Per turned on to Ernst’s Road by the quarry, and saw that at least there were lights showing in the windows of the two newly built luxury houses. Each house had a big shiny car parked in front of it. Suddenly he recognized one of them as the Audi that had almost run Jesper over. The damage to the car was still clear to see, but all the blood had been washed away.
So the man and woman he had met in the car park had built a house here in the village. They were his new neighbours.
‘A new car,’ he said. ‘That might not be a bad idea … both for us and for the environment.’
Jesper turned his head. ‘Are you going to get a new car, Dad?’
‘In a while. Not right now.’
His own Saab had worn-out shock absorbers, and it squealed and creaked over the potholes and hollows on the gravel track. But the engine was pretty good, and Per had no intention of being ashamed of his car.

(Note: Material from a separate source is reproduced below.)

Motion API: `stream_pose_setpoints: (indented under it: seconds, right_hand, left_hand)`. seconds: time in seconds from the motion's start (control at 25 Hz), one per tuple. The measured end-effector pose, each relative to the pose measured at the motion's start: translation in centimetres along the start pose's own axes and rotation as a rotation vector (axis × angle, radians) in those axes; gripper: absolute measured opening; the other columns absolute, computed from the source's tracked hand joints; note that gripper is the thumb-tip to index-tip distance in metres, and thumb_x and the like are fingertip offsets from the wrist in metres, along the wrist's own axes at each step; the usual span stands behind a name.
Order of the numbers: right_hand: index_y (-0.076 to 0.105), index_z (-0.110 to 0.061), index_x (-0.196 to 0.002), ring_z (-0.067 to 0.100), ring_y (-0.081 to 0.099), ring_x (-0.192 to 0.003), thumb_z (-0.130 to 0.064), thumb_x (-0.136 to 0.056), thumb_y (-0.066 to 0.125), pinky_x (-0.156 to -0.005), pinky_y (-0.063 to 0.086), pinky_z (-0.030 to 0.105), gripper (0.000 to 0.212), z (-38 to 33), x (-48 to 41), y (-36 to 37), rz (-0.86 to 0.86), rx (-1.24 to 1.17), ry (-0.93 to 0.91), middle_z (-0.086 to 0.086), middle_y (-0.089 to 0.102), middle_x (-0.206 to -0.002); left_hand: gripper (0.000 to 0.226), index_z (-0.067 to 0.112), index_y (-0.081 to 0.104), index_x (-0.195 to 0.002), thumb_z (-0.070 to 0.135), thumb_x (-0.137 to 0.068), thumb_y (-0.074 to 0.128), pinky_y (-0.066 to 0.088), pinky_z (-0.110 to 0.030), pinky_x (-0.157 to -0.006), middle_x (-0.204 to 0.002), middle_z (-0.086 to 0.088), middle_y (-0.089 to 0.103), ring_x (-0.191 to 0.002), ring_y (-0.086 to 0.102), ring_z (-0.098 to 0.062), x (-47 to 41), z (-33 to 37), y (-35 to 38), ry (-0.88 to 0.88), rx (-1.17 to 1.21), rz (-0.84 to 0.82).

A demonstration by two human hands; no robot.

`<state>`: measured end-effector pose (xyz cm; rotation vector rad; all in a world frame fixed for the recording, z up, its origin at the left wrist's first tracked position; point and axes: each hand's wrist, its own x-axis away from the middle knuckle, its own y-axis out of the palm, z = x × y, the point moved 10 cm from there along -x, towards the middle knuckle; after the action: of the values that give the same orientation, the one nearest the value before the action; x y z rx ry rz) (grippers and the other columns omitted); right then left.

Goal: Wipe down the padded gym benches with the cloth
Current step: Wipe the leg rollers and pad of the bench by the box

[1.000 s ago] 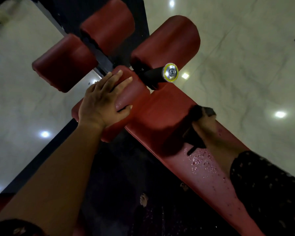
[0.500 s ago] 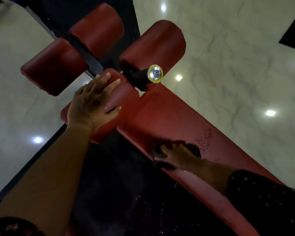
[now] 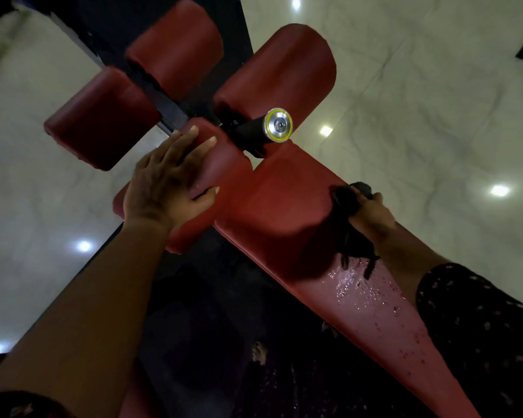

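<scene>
On the left, the left grip (image 3: 169,182) lies flat on a red roller pad (image 3: 227,167) at the head of the padded bench (image 3: 284,212). Its fingers are straight and a little spread, the thumb is out to the side, and it holds nothing. The bare forearm runs down to the bottom left corner, where a dark sleeve is cut off. Three more red rollers (image 3: 103,116) stand beyond it on a black frame. Just right of the fingertips a black handle with a silver, yellow-ringed end cap (image 3: 278,125) sticks out.

Farther right, the dark cloth (image 3: 346,203) sits bunched at the right edge of the padded bench. The right grip (image 3: 372,212) is curled round it and presses it to the pad, so the fingertips are buried in the folds. Loose tails of the cloth trail toward a wet patch of droplets (image 3: 360,285). A dark patterned sleeve (image 3: 480,327) covers the bench's right edge lower down. The bench's near end runs off the bottom, and what lies under it is too dark to make out. A pale marble floor (image 3: 435,116) lies on the right.

Half a second earlier the cloth and right grip were at the bench's left edge; now they are across at the right edge. The left grip has stayed on its roller.
</scene>
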<state>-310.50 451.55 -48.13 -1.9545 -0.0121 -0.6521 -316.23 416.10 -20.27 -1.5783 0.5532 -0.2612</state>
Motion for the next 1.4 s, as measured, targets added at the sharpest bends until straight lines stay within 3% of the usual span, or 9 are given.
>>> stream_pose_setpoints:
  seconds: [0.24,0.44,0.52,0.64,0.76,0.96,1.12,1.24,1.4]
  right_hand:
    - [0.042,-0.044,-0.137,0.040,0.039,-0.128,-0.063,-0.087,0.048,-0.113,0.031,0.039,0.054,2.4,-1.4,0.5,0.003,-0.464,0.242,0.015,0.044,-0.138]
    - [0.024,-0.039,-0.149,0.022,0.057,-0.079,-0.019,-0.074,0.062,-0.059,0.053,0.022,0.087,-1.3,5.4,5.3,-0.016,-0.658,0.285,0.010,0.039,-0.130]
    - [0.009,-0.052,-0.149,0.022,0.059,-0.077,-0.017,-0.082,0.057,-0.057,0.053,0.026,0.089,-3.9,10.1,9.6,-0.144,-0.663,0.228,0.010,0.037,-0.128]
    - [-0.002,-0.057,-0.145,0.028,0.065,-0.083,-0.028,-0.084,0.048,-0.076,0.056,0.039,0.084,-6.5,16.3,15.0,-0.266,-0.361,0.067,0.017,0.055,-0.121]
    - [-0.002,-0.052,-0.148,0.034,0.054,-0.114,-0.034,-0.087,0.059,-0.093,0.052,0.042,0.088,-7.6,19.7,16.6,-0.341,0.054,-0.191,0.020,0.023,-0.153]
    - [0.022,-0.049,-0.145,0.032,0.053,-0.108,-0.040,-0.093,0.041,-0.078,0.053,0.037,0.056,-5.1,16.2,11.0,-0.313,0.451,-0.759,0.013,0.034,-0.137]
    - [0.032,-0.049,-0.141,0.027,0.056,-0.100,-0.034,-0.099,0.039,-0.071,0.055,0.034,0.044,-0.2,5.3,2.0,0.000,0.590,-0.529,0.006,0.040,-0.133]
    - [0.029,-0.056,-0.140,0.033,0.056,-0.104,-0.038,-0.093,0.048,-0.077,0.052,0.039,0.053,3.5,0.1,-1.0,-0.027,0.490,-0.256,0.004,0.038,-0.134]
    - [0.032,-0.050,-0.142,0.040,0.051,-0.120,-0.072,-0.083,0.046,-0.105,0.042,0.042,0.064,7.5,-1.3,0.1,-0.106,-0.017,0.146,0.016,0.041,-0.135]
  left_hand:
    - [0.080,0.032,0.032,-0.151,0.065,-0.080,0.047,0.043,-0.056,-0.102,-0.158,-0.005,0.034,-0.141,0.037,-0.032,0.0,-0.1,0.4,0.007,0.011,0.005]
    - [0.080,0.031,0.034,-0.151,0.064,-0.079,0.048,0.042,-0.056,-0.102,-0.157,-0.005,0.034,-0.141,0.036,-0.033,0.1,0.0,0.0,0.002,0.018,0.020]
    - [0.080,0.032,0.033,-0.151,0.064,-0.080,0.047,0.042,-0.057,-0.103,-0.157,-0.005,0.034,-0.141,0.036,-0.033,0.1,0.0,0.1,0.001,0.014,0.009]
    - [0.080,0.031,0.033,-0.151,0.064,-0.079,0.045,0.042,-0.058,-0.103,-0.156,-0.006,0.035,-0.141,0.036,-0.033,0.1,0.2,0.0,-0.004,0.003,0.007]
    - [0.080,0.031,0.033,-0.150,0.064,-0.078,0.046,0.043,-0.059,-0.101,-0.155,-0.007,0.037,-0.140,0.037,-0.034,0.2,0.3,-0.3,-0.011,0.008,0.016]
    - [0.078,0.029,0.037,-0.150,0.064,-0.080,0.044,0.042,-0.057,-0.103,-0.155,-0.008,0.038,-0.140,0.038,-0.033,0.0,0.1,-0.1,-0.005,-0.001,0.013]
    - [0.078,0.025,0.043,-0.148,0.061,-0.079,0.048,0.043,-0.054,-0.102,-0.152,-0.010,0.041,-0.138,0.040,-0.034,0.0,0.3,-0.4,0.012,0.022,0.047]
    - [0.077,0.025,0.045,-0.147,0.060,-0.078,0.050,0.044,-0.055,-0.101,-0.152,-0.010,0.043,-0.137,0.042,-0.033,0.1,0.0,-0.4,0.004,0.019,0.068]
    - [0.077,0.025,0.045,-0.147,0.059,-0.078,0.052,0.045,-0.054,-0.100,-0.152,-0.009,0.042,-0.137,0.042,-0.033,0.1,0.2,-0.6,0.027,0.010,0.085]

Nor of Ernst’s cottage – even though it resembled nothing so much as an abandoned builders’ hut this evening, with its low roof and small, dark windows. The cottage had stood in the sun and wind by the quarry for almost fifty years and really needed scraping down and painting, but that could wait until next summer.

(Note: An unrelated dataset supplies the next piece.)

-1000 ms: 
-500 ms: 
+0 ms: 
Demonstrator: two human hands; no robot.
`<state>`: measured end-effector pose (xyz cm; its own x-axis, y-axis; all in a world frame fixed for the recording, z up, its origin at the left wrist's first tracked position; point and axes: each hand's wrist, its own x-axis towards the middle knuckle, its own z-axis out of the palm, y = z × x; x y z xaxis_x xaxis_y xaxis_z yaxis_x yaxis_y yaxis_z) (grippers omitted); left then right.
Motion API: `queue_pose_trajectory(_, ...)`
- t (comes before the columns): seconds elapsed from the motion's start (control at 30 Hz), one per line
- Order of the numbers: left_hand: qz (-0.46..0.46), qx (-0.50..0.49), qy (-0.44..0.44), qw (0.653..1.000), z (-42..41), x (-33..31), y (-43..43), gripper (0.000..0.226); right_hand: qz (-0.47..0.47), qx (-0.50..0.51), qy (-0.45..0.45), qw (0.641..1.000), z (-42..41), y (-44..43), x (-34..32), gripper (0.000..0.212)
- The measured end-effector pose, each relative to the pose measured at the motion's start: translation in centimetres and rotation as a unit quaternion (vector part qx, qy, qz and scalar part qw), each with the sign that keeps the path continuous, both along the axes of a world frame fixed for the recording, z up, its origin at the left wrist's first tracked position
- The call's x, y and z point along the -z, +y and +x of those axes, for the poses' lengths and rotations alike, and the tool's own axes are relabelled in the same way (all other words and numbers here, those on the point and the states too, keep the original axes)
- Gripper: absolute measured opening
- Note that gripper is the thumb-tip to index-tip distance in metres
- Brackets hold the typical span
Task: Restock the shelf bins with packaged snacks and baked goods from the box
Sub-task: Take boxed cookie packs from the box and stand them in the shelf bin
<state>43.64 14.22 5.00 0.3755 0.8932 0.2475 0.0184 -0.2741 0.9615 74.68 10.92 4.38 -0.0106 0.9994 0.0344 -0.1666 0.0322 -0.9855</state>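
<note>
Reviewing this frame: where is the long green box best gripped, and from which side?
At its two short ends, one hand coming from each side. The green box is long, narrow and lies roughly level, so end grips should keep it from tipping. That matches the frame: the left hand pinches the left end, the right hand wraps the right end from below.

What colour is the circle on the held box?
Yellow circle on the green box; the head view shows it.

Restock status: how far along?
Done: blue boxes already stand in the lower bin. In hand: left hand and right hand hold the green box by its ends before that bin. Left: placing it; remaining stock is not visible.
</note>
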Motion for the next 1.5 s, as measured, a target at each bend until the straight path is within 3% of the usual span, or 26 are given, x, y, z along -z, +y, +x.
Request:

Per had last visited the island to check on the cottage at the beginning of March, and the alvar had been covered in snow. The snow was almost gone now, but the air still wasn’t much warmer – at least not after the sun had gone down.
‘Do you remember Ernst, our relative?’ he asked Jesper as he pulled up in front of the house. ‘Do you remember coming to visit him here?’
‘Sort of,’ said Jesper.
‘So what do you remember?’
‘He worked with stone … he made sculptures.’
Per nodded and pointed in the darkness towards a little shed to the south of the cottage. ‘They’re still in his workshop … some of them. We can have a look.’
He missed Ernst, perhaps because he had been the complete opposite of Jerry. Ernst had got up early every morning to work with hammers and chisels down in the quarry. He had worked hard – the resounding clang of steel on stone was one of Per’s childhood memories – but when Per and his mother had come to stay, Ernst had always had time for him.